Aufgrund der örtlichen Nähe hat die Stadt Bamberg mit der AEO grundsätzlich eine Kooperation zur Mitnutzung der dortigen Registrierungsstruktur. Da jetzt viele Ukrainerinnen und Ukrainer ankommen, unterstützt auch die Stadt Bamberg die Registrierung in der AEO.

Geduldig und mit flüssigem Englisch erklärt Elias Sczesny einer jungen Ukrainerin, wie sie ihre Hand auf das Scan-Gerät legen muss, damit dieses problemlos ihre Fingerabdrücke einlesen kann. Der Vorgang wird an einem

sogenannten PIK-System vollzogen, von dem es in der AEO fünf Stück gibt – eines davon dient seit Mittwoch der Stadt Bamberg zur Erfassung der Daten von Schutzsuchenden aus der Ukraine, die im Stadtgebiet untergekommen sind.

PIK steht für Personalisierungsinfrastrukturkomponente. Darunter zu verstehen ist die Erfassung von definierten Daten, sogenannten Kerndaten, die dann ins Ausländerzentralregister (AZR) eingepflegt werden.

„Das AZR ist ein bundesweites Programm, in dem geflüchtete Menschen registriert werden, die sich länger in Deutschland aufhalten“, erklärt Jürgen Wolf, der Leiter der AEO. Ebenfalls genutzt werden diese Daten für zwei weitere Programme: das integrierte Migrantenverwaltungssystem, eine rein bayerische Komponente für Einrichtungen wie die AEO, und für das System Easy, das für die „Erstverteilung von Asylbewerbern“ steht.

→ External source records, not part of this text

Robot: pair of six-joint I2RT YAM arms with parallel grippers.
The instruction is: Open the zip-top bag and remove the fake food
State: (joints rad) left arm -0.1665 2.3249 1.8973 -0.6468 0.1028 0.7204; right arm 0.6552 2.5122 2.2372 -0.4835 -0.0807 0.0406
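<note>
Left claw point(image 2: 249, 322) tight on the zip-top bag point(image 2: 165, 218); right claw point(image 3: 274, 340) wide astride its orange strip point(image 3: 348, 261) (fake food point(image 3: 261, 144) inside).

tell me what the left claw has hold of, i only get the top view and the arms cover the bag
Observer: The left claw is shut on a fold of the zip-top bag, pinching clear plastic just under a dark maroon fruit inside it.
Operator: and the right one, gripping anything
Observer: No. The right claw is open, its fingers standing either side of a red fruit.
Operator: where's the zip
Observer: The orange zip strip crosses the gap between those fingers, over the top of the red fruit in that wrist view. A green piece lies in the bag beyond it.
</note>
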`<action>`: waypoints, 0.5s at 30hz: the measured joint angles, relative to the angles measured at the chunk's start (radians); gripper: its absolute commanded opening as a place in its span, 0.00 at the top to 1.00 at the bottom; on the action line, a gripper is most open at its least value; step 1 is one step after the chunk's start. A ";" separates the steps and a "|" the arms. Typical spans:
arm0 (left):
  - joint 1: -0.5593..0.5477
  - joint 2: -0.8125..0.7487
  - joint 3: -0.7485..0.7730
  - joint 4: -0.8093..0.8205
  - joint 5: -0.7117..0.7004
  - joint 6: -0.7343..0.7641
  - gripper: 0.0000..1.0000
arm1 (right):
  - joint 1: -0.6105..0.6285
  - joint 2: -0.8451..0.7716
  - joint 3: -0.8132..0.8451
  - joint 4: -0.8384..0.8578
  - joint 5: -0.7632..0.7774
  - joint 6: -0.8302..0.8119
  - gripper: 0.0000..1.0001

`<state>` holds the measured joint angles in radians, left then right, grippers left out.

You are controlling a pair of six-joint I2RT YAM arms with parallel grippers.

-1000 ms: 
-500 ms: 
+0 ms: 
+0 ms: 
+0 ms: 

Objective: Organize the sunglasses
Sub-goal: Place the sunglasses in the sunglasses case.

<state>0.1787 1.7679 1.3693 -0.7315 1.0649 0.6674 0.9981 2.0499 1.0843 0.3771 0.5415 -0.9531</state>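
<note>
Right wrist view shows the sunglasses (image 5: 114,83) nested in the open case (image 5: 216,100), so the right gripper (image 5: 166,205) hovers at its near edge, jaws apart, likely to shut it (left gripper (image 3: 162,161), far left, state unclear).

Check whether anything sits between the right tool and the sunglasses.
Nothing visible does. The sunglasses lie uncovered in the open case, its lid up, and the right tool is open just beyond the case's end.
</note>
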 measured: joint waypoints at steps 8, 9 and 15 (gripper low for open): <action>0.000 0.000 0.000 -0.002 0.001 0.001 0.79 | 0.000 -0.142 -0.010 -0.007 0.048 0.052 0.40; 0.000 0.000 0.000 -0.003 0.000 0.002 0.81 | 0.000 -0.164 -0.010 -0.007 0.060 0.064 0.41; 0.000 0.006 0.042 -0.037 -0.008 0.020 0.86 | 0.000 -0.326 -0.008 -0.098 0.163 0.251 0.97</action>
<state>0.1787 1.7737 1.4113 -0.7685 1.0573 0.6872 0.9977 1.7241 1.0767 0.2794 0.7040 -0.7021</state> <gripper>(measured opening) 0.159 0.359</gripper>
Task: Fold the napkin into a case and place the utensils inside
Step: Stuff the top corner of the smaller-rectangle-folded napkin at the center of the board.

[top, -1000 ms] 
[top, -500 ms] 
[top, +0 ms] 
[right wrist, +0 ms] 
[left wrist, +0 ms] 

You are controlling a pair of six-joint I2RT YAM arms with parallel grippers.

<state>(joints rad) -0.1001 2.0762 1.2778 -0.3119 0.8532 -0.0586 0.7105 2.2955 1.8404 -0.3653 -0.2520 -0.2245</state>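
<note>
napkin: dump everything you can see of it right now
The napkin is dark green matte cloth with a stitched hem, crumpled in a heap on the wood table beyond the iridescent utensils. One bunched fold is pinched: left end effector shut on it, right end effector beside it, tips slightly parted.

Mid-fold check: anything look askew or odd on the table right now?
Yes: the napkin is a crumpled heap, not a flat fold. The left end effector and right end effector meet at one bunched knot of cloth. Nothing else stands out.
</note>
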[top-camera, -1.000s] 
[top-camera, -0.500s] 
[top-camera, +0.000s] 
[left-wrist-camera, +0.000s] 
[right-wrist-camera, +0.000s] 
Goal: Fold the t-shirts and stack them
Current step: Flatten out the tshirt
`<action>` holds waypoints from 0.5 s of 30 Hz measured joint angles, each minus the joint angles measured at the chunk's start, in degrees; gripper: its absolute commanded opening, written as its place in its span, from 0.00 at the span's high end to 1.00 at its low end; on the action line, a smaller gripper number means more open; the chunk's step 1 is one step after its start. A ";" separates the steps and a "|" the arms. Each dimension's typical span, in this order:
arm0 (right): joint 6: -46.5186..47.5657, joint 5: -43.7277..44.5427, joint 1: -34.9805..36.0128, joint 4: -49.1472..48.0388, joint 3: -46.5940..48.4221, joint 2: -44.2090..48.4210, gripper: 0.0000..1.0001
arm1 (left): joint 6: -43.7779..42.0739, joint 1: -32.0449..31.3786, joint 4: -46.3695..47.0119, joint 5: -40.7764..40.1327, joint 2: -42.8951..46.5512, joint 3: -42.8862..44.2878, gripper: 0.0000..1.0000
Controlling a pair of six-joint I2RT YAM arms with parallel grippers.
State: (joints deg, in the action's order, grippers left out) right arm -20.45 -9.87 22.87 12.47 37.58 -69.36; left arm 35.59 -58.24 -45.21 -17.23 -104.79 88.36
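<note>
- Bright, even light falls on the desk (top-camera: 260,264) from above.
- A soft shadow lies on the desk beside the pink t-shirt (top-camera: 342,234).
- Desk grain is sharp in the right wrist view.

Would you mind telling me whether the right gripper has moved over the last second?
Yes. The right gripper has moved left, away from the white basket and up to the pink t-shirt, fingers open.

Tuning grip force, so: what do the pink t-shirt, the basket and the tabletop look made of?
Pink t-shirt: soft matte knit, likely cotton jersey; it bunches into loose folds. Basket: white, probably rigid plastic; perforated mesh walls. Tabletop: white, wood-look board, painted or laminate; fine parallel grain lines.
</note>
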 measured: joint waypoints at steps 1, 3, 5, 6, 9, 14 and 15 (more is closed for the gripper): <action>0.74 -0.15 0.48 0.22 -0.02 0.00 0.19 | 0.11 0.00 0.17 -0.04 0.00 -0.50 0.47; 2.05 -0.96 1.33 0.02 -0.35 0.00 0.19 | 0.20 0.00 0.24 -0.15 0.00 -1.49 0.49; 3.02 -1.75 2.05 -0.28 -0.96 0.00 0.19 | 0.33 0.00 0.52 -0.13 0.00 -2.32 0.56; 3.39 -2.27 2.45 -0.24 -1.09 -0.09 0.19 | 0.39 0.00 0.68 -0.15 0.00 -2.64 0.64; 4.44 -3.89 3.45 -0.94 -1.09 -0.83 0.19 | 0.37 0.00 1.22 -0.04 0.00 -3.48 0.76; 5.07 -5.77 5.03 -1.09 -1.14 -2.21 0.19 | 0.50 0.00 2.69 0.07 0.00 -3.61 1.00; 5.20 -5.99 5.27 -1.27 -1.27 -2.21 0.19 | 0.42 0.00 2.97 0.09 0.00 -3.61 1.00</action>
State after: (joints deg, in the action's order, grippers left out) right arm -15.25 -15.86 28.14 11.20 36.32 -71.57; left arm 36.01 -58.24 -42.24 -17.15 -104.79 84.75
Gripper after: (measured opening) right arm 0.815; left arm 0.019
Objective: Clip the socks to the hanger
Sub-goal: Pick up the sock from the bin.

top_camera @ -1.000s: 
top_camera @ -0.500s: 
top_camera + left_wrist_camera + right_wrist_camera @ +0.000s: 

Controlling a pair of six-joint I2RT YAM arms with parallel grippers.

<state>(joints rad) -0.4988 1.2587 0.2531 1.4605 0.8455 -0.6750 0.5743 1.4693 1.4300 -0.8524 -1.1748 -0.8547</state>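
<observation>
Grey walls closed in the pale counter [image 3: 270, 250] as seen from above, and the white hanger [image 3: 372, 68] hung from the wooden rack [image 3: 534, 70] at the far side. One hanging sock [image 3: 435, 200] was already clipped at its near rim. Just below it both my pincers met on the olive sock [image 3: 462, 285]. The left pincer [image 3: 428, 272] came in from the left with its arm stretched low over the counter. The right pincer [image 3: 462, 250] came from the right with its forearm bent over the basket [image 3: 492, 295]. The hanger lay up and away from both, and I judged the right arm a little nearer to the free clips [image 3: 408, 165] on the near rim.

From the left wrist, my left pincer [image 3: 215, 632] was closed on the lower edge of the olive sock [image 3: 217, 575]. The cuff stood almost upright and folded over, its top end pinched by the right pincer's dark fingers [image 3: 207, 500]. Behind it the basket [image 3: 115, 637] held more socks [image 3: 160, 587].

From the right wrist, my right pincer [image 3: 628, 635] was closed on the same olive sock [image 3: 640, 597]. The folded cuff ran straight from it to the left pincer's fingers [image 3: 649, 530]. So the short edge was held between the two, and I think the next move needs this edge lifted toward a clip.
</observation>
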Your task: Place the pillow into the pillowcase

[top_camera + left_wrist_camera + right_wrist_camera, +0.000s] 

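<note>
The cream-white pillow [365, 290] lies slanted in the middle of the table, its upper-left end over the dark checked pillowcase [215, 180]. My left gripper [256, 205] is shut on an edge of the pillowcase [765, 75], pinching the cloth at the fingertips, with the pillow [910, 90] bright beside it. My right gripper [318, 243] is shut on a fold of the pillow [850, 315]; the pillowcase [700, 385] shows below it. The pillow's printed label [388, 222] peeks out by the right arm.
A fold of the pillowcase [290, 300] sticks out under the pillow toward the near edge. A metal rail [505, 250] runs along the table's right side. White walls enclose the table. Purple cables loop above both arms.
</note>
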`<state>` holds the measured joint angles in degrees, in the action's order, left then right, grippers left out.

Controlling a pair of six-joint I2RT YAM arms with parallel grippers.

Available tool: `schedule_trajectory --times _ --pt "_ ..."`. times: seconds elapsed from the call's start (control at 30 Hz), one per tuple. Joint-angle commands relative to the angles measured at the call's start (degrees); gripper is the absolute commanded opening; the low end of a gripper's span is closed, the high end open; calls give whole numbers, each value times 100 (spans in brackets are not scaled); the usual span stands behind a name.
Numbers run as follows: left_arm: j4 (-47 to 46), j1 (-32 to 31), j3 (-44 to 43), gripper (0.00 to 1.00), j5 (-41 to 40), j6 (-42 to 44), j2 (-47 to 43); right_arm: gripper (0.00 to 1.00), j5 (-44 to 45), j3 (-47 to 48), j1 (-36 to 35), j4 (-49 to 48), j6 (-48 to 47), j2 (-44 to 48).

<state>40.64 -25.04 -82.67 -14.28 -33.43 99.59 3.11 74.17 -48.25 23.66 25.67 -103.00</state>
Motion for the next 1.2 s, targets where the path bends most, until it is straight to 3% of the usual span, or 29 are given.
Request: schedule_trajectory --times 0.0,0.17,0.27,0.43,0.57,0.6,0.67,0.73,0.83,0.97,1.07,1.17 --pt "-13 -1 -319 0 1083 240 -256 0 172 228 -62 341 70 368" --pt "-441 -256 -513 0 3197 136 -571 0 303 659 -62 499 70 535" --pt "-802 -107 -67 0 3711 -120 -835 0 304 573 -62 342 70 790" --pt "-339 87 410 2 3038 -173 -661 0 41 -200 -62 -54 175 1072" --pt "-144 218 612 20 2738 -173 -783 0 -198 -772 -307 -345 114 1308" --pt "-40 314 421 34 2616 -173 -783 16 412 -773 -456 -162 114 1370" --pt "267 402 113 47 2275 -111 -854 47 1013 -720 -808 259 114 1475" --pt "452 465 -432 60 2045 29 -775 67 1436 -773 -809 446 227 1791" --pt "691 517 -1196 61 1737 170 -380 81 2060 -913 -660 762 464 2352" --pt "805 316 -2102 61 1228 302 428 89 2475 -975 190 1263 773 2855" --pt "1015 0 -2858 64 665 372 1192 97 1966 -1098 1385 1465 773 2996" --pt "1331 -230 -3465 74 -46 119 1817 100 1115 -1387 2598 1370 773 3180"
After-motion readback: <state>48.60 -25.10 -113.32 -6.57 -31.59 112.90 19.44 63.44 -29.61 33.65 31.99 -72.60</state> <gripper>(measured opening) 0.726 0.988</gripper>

Um das Verfahren nachvollziehen zu können, ließ sich Oberbürgermeister Starke die Abläufe von Wolf und Isabelle Schubert vom Ausländeramt erklären. „Es ist wichtig, dass wir als Stadt Bamberg ein eigenes PIK-System betreiben, um zügig mit der Registrierung der in der Stadt Bamberg untergekommenen Geflüchteten voranzukommen“, erklärte Starke.

Schließlich ist die Registrierung auch eine Voraussetzung für einen längerfristigen Aufenthalt. Auch die bundesweite Verteilung der Geflüchteten wird auf dieser Basis vorgenommen. „Ich bin unseren zwei jungen Nachwuchskräften sehr dankbar, dass sie diese wertvolle Aufgabe kurzfristig übernommen haben.“

Starke betonte, dass noch weitere Kräfte aus der Verwaltung abgezogen wurden, um in der Stadt bei der Organisation der raschen Aufnahme leidgeplagter Menschen aus der Ukraine zu helfen: „Das ist unsere humanitäre Pflicht.“

Bei der Registrierung werden neben Daten wie Name, Herkunft, Geburtsdatum etc. eben auch Fingerabdrücke genommen, und es wird ein biometrisches Bild angefertigt. Die Registrierung dauert in der Regel knapp 15 Minuten.

Bei einem Arbeitstag von rund neun Stunden schaffen es Sarah Andersch und Elias Sczesny 30 bis 35 Personen zu registrieren, die nur auf Einladung zu Terminen in die AEO kommen dürfen. Etwa 700 Schutzsuchende aus der Ukraine halten sich bereits jetzt außerhalb der AEO im Stadtgebiet auf – somit steht den beiden noch reichlich Arbeit bevor.